Government to invest W100b to develop supercomputers
By Kim Young-wonPublished : April 4, 2016 - 15:39
The Korean government has rolled up its sleeves to develop more advanced supercomputing systems than AlphaGo after the artificial intelligence by Google’s DeepMind defeated the nation‘s human Go master last month.
Behind the learning and calculation prowess of AlphaGo are supercomputing systems made of more than 1,400 central processing and graphic processing units and application software.
Behind the learning and calculation prowess of AlphaGo are supercomputing systems made of more than 1,400 central processing and graphic processing units and application software.
The Ministry of Science, ICT and Future Planning announced Monday a plan to invest a total of 100 billion won ($87.2 million) -- approximately 10 billion won a year -- for the next 10 years to develop high-performance computers, or supercomputers, which will incorporate up-to-date system and application software.
The ICT Ministry will first develop a supercomputer that can manage 1 petaflop per second (a quadrillion calculations per second) in the first phase of the state-run project from this year through 2020, and then a supercomputer that can perform 30 quadrillion calculations, or faster, from 2021 to 2025.
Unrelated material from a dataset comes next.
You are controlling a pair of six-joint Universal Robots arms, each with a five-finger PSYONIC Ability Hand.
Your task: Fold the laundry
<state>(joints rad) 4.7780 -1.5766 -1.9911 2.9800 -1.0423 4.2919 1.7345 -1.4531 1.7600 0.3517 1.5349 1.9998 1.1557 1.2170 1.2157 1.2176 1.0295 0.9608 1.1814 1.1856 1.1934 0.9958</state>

China’s Tianhe-2, which has topped the global supercomputer list since 2010, boasts a performance of 33.86 petaflops, almost twice as fast as the runner-up Titan of the U.S.
The Korean ministry said it will combine dispersed government institutions and research centers for development of supercomputing systems to create a single control center.
The ministry had worked with academia, tech companies and experts, including Seoul National University, KAIST, SK hynix and Gluesys, to come up with the plan to vitalize the domestic supercomputer industry.
The state-run research institutes, the Electronics and Telecommunications Research Institute and the Korea Institute of Science and Technology Information developed Maha in 2015 and Baram in 2014, respectively. Seoul National University also developed supercomputer Chundoong in 2012. However, they have been outgunned by Chinese and U.S. peers, failing to make the world’s top 100.
Market research firm IDC forecast that the world’s supercomputing market and segments for relevant technologies, including servers, storage and software, will grow from $32.2 billion in 2014 to $43.4 billion in 2018 -- average annual growth of 7.8 percent.
Some industry officials said the government will have to put focus on providing well-balanced support for both hardware and software.
“Developing a fast computer is easy. The more important thing is to develop system and application software that can maximize computing power,” said Kwon Dae-seok, the chief of the AI and supercomputer developer Clunix.
“The amount of money that the ministry has promised to invest for supercomputing systems is not enough to grow both hardware and software for state-of-the-art supercompting systems,” he added.
The U.S., the long-term leader in supercomputing before being dethroned by China, has recently been pushing to regain its past glory as the forerunner in the global supercomputer segment.
U.S. President Barack Obama signed an executive order in July 2015 to operate a federal research, development and deployment project for the world’s first exascale (1,000-petaflop) computing system.